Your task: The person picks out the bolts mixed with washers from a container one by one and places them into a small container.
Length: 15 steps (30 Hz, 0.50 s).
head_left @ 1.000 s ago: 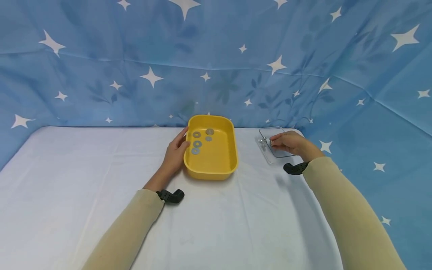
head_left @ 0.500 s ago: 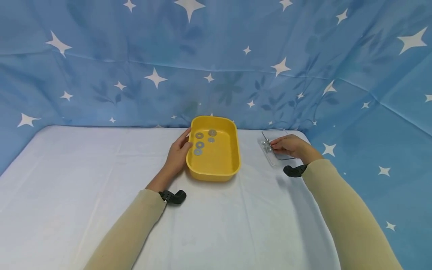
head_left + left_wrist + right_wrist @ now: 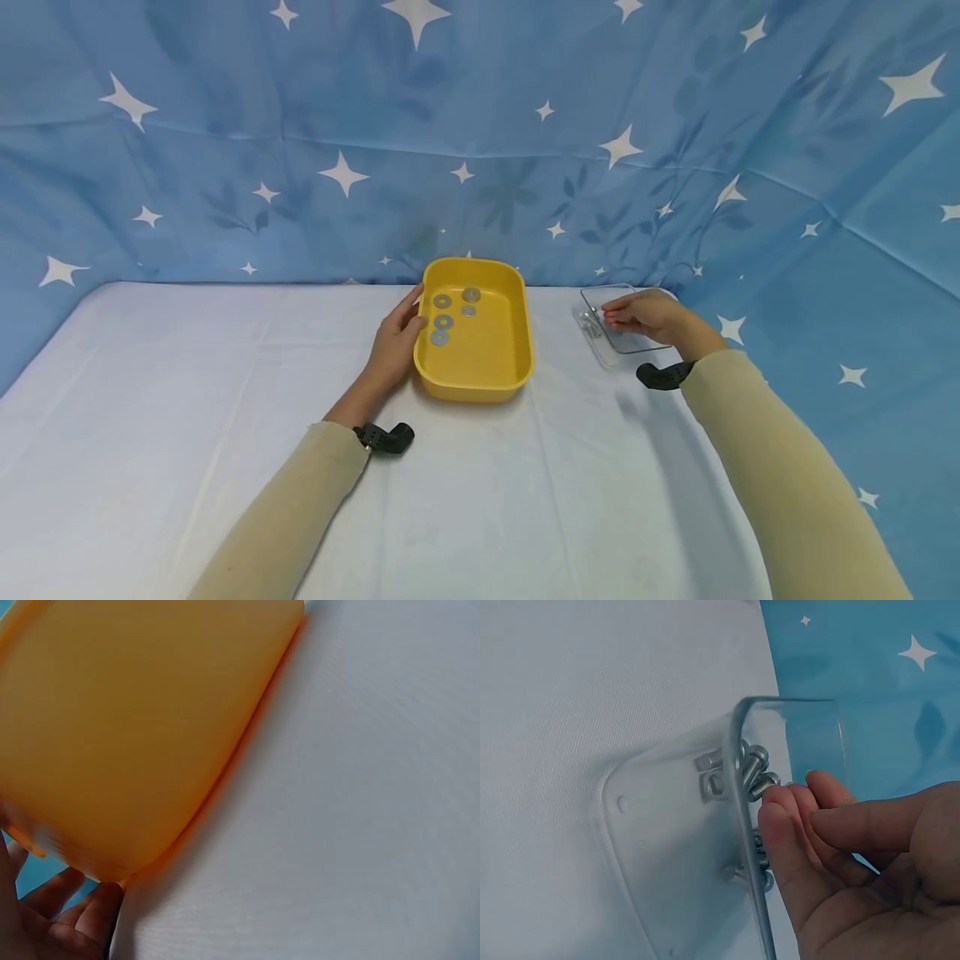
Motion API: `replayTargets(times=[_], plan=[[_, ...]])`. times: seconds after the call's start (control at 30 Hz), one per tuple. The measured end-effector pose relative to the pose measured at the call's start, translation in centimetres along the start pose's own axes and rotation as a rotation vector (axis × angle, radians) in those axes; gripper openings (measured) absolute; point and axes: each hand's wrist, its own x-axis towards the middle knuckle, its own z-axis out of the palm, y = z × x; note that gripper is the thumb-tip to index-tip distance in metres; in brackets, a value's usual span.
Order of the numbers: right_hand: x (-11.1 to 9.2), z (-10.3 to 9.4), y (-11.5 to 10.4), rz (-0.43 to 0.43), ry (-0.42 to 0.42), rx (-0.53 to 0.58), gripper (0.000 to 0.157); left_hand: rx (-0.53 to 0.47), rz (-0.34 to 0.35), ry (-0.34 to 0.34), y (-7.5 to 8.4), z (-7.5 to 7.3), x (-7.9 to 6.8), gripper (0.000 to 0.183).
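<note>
My left hand (image 3: 392, 340) grips the left side of a yellow tray (image 3: 475, 354), its thumb on the rim. In the left wrist view its fingertips (image 3: 97, 915) lie at the tray's outer wall. Several grey washers (image 3: 443, 322) lie flat in the tray's left and far parts. At the far right, my right hand (image 3: 651, 314) reaches into a clear plastic box (image 3: 739, 802). Silver bolts (image 3: 754, 769) and a nut (image 3: 712, 784) lie in it right by the fingertips. Those fingers are loosely bent, with nothing seen between them and the thumb.
The box stands near the far right corner of the white-covered table (image 3: 465, 500). A blue star-patterned curtain (image 3: 480, 125) hangs behind the table and along its right side. White cloth lies between tray and box.
The right hand's fingertips have risen slightly away from the bolts and the wrist has shifted a little right. The left hand and tray stay together; the head view has moved slightly.
</note>
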Motion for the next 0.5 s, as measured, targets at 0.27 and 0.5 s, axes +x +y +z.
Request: replayTargets(times=[0.27, 0.5], plan=[[-0.4, 0.6, -0.9, -0.077, 0.053, -0.111, 0.05, 0.071, -0.01, 0.025, 0.1, 0.0, -0.3, 0.059], [-3.2, 1.4, -1.6, -0.245, 0.207, -0.427, 0.05, 0.254, -0.034, -0.061, 1.6, 0.3, -0.8, 0.062]])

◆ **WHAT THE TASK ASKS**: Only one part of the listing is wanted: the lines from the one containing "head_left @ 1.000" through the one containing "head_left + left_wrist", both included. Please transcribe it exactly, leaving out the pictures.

◆ **RESPONSE**:
head_left @ 1.000 s ago: 
head_left @ 0.500 s ago: 
head_left + left_wrist + right_wrist @ now: 

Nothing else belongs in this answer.